No que respeita à cultura de impunidade, é por demais conhecido que o projeto colonial sionista na Palestina beneficiou de décadas de impunidade, não só para o regime israelita, mas também para os indivíduos israelitas culpados de crimes de guerra. As inúmeras Resoluções das Nações Unidas nunca foram cumpridas e Israel nunca sofreu qualquer tipo de sanção por isso, nem pela sistemática violação dos direitos humanos dos palestinianos nos territórios ocupados, nem ainda pelos crimes de guerra cometidos em anteriores massacres de palestinianos, libaneses ou sírios. A realidade é que, ao longo das últimas sete décadas e meia, tem havido total impunidade para com a brutalização e massacre de palestinianos por parte de Israel. O genocídio em curso em Gaza e a forma como está a ser tão descaradamente partilhado nas redes sociais pelos soldados perpetradores é uma manifestação dessa impunidade.

Neste contexto, a publicação de vídeos jocosos por soldados israelitas pode ser vista como uma manifestação da lógica desumanizadora do colonialismo de colonos. Ao transmitirem e exibirem o prazer na violência com uma indiferença insensível ao sofrimento e destruição infligidos, os soldados israelitas partilham connosco o seu desejo de continuar a dominar as casas (as vidas), agora vazias, dos palestinianos deslocados e possivelmente mortos. Violando o seu mundo privado e expondo-o com alegria, mostram quem é o “senhor colonial”, que tudo pode. A desumanização dos palestinianos nestes vídeos reflecte um padrão mais amplo de racismo e xenofobia que impregna a sociedade israelita, reforçando estereótipos e preconceitos que justificam a subjugação do povo palestiniano. Por outro lado, a publicação de vídeos que constituem uma assunção da realização de crimes de guerra reflecte uma cultura de impunidade que dá prioridade total aos interesses do grupo dominante.

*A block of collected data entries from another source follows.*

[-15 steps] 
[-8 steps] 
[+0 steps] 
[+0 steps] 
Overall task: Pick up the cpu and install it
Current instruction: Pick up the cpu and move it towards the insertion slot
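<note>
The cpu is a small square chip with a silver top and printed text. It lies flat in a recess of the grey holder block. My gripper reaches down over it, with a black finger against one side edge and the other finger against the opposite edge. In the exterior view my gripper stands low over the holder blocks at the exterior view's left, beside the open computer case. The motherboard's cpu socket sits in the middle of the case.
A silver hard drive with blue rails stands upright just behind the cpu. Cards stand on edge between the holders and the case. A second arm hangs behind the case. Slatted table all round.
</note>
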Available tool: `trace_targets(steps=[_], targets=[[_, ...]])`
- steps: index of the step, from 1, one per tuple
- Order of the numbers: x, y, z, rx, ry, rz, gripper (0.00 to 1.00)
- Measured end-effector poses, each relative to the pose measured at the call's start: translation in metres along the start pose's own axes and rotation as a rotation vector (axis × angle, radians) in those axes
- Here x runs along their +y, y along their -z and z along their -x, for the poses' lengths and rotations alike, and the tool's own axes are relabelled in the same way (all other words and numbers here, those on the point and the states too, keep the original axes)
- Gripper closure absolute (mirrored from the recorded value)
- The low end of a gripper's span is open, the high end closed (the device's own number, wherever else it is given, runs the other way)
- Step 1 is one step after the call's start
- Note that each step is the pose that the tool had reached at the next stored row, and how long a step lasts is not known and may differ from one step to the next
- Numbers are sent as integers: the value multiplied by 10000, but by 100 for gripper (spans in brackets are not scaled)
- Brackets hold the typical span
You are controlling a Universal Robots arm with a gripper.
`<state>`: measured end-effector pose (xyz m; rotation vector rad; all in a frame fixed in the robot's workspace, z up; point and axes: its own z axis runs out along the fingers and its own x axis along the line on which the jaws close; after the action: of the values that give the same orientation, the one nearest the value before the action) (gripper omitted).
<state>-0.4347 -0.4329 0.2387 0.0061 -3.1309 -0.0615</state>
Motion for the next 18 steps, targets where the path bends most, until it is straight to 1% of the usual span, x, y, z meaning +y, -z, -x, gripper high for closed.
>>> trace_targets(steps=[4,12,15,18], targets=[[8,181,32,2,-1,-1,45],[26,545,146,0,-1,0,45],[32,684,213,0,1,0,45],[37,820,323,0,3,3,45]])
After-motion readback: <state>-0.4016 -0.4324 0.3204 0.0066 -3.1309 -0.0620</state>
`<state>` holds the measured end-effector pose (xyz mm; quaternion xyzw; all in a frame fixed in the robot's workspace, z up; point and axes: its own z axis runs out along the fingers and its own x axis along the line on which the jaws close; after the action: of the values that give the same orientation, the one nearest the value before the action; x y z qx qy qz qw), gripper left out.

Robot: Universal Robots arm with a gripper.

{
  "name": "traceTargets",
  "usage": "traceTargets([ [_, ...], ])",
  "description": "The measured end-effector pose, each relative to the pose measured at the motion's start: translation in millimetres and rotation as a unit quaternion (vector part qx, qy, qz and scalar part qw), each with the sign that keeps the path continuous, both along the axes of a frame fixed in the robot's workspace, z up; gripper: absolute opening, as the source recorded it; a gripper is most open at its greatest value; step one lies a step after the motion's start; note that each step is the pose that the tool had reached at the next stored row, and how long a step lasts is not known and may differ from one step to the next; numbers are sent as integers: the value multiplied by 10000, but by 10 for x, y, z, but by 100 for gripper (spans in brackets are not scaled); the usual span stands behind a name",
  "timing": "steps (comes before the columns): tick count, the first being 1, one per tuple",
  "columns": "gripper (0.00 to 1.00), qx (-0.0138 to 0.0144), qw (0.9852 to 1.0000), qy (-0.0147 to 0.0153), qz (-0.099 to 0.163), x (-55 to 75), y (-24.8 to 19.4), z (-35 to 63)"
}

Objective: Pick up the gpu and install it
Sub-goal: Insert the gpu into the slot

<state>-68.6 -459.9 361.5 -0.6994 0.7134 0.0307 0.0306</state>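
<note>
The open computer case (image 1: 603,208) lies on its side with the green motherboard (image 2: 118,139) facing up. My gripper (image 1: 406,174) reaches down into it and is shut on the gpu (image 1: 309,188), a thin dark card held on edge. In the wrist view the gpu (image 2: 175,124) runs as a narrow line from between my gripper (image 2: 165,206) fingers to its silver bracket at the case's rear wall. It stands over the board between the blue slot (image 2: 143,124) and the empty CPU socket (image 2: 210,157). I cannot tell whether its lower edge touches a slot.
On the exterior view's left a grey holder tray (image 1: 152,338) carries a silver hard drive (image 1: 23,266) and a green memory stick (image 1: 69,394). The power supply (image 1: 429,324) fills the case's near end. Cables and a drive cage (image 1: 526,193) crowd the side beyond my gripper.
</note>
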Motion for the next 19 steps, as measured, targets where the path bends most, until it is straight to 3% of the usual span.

Curiosamente, os vídeos colocados pelos soldados israelitas desumanizando os palestinianos, e que são eles próprios reflexo de uma cultura incentivadora da desumanização, são também um canal que mostra ao mundo a desumanidade dos soldados e da sociedade israelita. Não se pode desumanizar o outro sem se desumanizar a si próprio. É essa a armadilha da desumanização.

Humilhados, detidos, torturados, banidos, despidos de roupa e de direitos, privados de água e de comida, explodidos em milhares de bocados – a brutalização de corpos muçulmanos tornou-se banal. Só desafiando as estruturas de poder enraizadas e desmantelando os sistemas de opressão – ou seja, só terminando com a ocupação israelita e criando um Estado Palestiniano soberano – se pode esperar construir um futuro baseado no respeito mútuo, na dignidade e na igualdade. Pôr fim imediato ao actual genocídio e responsabilizar perpetradores e cúmplices é uma condição indispensável.